WORK ORDER: Could you please transcribe the data exactly, without the pictures?
——————
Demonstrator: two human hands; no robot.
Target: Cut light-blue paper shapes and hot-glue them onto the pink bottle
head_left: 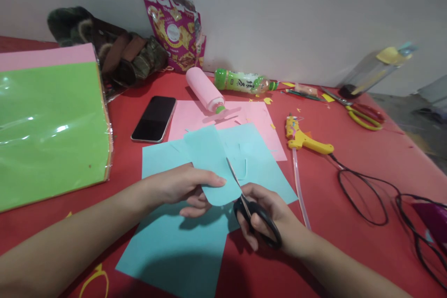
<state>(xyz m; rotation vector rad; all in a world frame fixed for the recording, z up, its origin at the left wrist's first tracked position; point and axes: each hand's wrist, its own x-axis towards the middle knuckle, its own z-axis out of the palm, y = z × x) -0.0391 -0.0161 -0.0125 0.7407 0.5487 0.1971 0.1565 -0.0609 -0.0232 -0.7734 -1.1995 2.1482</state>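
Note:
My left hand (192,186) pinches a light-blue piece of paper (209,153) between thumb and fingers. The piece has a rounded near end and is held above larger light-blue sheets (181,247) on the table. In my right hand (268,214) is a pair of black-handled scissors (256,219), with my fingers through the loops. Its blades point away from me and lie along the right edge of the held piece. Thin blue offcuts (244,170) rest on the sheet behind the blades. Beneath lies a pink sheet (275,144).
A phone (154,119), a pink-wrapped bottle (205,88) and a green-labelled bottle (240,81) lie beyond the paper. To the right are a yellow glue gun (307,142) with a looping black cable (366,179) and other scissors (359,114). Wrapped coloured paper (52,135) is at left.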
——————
YOUR RESPONSE:
Demonstrator: two human hands; no robot.
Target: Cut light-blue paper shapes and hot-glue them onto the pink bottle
head_left: 
<state>(xyz m; rotation vector rad; all in a world frame fixed for the recording, z up, its origin at the left wrist's first tracked position; point and axes: each hand's wrist, its own x-axis towards the middle knuckle, its own z-axis out of the palm, y = z × x) -0.0391 -0.0161 -0.0125 0.7407 0.5487 0.1971 0.1565 -0.0609 -0.0232 -0.7734 -1.1995 2.1482</state>
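Note:
My left hand (192,186) pinches a light-blue piece of paper (209,153) between thumb and fingers. The piece has a rounded near end and is held above larger light-blue sheets (181,247) on the table. In my right hand (268,214) is a pair of black-handled scissors (256,219), with my fingers through the loops. Its blades point away from me and lie along the right edge of the held piece. Thin blue offcuts (244,170) rest on the sheet behind the blades. Beneath lies a pink sheet (275,144).
A phone (154,119), a pink-wrapped bottle (205,88) and a green-labelled bottle (240,81) lie beyond the paper. To the right are a yellow glue gun (307,142) with a looping black cable (366,179) and other scissors (359,114). Wrapped coloured paper (52,135) is at left.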

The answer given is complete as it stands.